Sometimes I see new ideas that, without offering any new information, offers a new perspective on old information, and a new way of thinking about an old problem. So it is with this lecture and the prisoner's dilemma.

Now, I worked a lot with the prisoners dilemma, with superrationality, negotiations, fairness, retaliation, Rawlsian veils of ignorance, etc. I've studied the problem, and its possible resolutions, extensively. But the perspective of that lecture was refreshing and new to me:

The prisoner's dilemma is resolved only when the off-diagonal outcomes of the dilemma are known to be impossible.

The "off-diagonal outcomes" are the "(Defect, Cooperate)" and the "(Cooperate, Defect)" squares where one person walks away with all the benefit and the other has none:

(Baron, Countess)
(3,3) (0,5)
(5,0) (1,1)


Facing an identical (or near identical) copy of yourself? Then the off-diagonal outcomes are impossible, because you're going to choose the same thing. Facing Tit-for-tat in an iterated prisoner's dilemma? Well, the off-diagonal squares cannot be reached consistently. Is the other prisoner a Mafia don? Then the off-diagonal outcomes don't exist as written: there's a hidden negative term (you being horribly murdered) that isn't taken into account in that matrix. Various agents with open code are essentially publicly declaring the conditions under which they will not reach for the off-diagonal. The point of many contracts and agreements is to make the off-diagonal outcome impossible or expensive.

As I said, nothing fundamentally new, but I find the perspective interesting. To my mind, it suggests that when resolving the prisoner's dilemma with probabilistic outcomes allowed, I should be thinking "blocking off possible outcomes", rather than "reaching agreement".

New Comment
34 comments, sorted by Click to highlight new comments since:

I had a thought related to this (apologies if this has been bought up on LW before, but I haven't seen it exactly).

Let's say you're playing a game theory game, and you have access to an oracle that either answers correctly or refrains from answering.

Obviously in a lot of games it makes sense to ask what move your opponent will make, so you can then optimise your own move. But in the Prisoner's Dilemma, the opponent's move is useless information - whatever you learn, your optimal move is to defect.

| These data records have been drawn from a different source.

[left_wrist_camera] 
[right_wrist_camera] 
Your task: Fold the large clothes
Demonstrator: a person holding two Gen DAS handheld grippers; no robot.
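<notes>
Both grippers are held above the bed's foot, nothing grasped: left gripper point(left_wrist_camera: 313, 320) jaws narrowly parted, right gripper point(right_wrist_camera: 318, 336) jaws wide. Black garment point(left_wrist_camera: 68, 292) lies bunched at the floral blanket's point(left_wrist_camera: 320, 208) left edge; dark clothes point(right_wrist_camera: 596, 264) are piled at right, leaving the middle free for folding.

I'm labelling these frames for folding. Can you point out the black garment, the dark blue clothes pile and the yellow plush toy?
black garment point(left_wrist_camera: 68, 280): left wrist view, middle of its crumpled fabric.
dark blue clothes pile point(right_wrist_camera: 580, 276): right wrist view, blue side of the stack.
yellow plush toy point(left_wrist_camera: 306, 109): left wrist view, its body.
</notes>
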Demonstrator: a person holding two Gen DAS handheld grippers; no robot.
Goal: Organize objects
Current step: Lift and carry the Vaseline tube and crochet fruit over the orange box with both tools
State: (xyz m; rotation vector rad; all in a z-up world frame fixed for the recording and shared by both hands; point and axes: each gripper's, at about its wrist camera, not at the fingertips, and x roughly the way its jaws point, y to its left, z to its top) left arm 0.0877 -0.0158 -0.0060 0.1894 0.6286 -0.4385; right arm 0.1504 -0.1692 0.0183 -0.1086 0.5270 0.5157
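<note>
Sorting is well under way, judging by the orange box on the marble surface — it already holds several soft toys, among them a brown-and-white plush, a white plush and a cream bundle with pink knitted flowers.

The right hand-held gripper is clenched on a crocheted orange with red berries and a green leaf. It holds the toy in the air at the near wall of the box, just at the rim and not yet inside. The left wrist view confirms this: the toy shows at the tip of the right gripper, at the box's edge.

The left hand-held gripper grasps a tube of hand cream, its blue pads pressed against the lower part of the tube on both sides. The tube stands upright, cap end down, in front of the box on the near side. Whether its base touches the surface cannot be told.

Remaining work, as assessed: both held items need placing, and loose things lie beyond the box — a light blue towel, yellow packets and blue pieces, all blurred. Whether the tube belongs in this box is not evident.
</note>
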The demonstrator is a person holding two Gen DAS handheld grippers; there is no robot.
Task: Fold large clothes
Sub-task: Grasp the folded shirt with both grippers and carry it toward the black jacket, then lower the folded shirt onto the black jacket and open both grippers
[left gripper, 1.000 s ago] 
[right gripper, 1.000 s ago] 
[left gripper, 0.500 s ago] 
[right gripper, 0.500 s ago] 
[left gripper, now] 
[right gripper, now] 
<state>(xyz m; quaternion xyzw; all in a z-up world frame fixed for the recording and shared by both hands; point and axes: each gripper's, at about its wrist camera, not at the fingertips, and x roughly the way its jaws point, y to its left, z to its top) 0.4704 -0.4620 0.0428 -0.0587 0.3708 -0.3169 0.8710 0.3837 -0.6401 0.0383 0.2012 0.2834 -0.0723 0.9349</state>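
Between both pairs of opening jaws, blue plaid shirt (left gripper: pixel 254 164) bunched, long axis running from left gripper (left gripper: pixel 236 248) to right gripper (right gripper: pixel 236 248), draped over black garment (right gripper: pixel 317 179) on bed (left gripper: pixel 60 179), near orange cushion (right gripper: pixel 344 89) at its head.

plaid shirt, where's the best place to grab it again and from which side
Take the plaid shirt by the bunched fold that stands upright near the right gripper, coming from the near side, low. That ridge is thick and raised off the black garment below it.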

What you want to ask is not "what move will he make ?", but "will he make the same move as me ?". Learning which row or column you're in doesn't help; learning whether you're on-diagonal or off-diagonal does.

This is approximated by the strategy called Pavlov: "Cooperate on the first turn; Cooperate if our previous-turn moves were the same; Defect if they were different."

This is a really nice way of looking at it.

They don't have to be known to be impossible. Just unlikely. If you're facing someone similar to yourself, it might be that choosing to defect makes it more likely that they defect, and enough so to counter out any gain you'd have, but you still don't know they'll defect.

Came here to say that, see it's been said. If your actions don't approach the choice you would make given impossibility, as the probability of something approaches (but does not reach) zero, then you must either be assigning infinite utility to something or you must not be maximizing expected utility.

When you say that choosing to defect might make it more likely that they defect, do you mean that choosing to defect may cause the probability that the other person will defect to go up, or do you mean that the probability of the other player defecting, given that you defected, may be greater than the probability given that you cooperated?

To quote Douglas Adams, "The impossible often has a kind of integrity to it which the merely improbable lacks." If it is impossible to have off-diagonal results, that is a much stronger argument for cooperating than having it be improbable, even if the probability of an on-diagonal result is 99.99%; as long as the possibility exists, one should take it into consideration.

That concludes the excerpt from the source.